5) Quali temi »transnazionali si possono oggi affrontare con speranza di efficacia politica e in modo da far crescere, o anzi di cominciare a costituire davvero, un partito transnazionale?
6) L'attuale Pr può essere il »luogo di fondazione del partito transnazionale senza mediazioni? E' possibile che intorno ad esso, per la via delle iscrizioni individuali, si aggreghino fuori d'Italia energie adeguate, per qualità e quantità, per capacità dirigenti e di iniziativa, all'obiettivo che il Pr si è prefisso? O meglio si opererebbe promovendo la federazione internazionale di organismi già esistenti? In questo caso, quali? E come si eviterebbe il pericolo di dar vita a una nuova impotente internazionale fra partiti nazionali, dominati dalle loro ottiche ed urgenze nazionali? Nell'ambito di questa problematica, quale ruolo ed effetto può avere la funzione di leadership di Marco Pannella, che tanto ha pesato nella storia e nel carattere del Pr in Italia?

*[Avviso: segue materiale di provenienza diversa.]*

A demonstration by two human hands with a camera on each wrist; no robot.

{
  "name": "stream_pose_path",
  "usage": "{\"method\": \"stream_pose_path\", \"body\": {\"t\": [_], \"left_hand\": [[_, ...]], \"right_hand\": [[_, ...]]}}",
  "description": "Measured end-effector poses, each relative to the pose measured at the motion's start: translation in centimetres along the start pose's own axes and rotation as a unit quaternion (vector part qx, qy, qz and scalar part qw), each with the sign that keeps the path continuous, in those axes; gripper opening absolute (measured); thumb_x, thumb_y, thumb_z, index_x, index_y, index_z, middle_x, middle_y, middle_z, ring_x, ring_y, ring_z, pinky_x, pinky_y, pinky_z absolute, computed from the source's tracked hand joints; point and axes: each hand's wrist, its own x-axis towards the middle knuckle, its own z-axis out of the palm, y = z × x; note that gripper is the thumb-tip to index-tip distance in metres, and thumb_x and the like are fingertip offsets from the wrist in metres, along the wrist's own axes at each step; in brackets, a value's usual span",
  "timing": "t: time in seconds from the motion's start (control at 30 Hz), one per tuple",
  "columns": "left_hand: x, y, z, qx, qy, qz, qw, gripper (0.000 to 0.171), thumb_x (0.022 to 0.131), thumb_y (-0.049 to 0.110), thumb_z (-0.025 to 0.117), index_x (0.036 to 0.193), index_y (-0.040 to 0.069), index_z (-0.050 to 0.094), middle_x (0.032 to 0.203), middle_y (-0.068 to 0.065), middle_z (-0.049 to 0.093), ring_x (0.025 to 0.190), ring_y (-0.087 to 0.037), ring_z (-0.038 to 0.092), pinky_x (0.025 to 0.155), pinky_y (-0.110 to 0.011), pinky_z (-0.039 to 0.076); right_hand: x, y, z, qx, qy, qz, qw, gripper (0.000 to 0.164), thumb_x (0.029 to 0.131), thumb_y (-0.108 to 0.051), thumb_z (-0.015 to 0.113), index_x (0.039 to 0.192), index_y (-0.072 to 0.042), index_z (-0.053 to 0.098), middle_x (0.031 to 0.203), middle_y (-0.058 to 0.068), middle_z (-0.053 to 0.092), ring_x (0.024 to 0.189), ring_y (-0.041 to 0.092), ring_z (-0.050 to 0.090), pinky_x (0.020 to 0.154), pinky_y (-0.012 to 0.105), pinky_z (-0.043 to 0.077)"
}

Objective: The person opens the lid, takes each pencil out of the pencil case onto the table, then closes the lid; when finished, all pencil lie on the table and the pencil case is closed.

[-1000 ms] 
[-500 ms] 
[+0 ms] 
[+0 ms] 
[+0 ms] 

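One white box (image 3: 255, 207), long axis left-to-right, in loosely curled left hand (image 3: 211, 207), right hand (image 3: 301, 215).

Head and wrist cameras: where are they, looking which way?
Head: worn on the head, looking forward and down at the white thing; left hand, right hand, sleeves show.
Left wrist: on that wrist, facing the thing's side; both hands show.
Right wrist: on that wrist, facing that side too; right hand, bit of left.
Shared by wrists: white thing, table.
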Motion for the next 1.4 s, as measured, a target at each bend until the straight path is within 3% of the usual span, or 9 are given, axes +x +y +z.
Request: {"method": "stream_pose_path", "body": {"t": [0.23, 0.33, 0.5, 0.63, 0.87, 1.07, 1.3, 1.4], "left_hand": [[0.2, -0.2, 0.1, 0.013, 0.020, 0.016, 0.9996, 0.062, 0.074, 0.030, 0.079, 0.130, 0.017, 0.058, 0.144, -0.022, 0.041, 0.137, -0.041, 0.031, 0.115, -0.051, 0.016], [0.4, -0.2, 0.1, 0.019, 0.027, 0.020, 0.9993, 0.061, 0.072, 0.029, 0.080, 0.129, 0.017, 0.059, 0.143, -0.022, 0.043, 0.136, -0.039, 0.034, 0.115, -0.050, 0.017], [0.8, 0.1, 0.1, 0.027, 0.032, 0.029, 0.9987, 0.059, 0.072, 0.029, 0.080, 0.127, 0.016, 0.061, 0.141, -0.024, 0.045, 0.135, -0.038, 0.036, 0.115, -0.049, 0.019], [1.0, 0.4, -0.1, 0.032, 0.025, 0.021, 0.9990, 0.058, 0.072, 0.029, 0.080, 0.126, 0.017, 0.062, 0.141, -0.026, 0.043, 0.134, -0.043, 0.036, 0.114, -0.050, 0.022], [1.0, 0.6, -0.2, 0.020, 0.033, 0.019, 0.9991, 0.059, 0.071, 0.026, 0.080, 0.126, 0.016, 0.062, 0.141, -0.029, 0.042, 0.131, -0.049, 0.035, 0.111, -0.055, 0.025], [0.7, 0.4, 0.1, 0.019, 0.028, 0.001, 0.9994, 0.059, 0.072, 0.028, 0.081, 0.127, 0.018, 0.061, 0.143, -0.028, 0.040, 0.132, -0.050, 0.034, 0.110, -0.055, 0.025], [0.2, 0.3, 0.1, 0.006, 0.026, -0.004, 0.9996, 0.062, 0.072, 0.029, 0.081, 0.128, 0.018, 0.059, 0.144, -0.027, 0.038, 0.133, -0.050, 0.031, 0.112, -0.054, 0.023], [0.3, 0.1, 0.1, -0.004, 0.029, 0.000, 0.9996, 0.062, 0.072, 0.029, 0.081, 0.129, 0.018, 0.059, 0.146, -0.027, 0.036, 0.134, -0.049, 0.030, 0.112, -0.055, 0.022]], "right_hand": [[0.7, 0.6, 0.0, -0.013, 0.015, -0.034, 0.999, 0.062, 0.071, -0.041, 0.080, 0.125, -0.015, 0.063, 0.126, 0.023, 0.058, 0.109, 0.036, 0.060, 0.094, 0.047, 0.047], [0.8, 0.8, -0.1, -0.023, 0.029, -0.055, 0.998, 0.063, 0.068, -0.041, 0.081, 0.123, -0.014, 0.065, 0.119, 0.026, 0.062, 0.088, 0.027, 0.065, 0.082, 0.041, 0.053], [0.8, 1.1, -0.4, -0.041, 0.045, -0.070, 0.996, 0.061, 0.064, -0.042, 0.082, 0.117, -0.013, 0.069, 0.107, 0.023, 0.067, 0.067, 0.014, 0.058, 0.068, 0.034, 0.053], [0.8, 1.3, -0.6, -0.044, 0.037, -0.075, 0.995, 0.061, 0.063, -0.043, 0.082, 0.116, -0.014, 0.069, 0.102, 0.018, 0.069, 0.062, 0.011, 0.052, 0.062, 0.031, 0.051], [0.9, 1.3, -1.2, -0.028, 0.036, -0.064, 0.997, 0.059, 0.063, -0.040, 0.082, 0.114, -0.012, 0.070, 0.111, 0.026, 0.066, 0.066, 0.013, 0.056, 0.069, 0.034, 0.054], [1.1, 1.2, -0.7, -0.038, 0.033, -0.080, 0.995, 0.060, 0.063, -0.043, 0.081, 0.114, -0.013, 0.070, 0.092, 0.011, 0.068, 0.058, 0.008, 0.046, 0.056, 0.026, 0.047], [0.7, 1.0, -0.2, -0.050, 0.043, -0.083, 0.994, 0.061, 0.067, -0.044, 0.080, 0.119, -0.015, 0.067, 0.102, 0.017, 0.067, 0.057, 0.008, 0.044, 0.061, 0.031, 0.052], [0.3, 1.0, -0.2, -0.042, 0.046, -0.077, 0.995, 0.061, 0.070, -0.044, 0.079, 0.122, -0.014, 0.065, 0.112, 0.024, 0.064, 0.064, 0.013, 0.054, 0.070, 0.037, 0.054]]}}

7) Il porsi come partito, e non come lega o movimento, sul piano transnazionale costituisce un momento di forza e di chiarezza o al contrario di debolezza e confusione?
8) In che misura il coniugare la tradizione, la prassi, il pensiero e l'etica della nonviolenza con quelli della democrazia liberale appare utile, o necessario, o essenziale, per dar vita a un efficace partito transnazionale della democrazia e dei diritti della persona?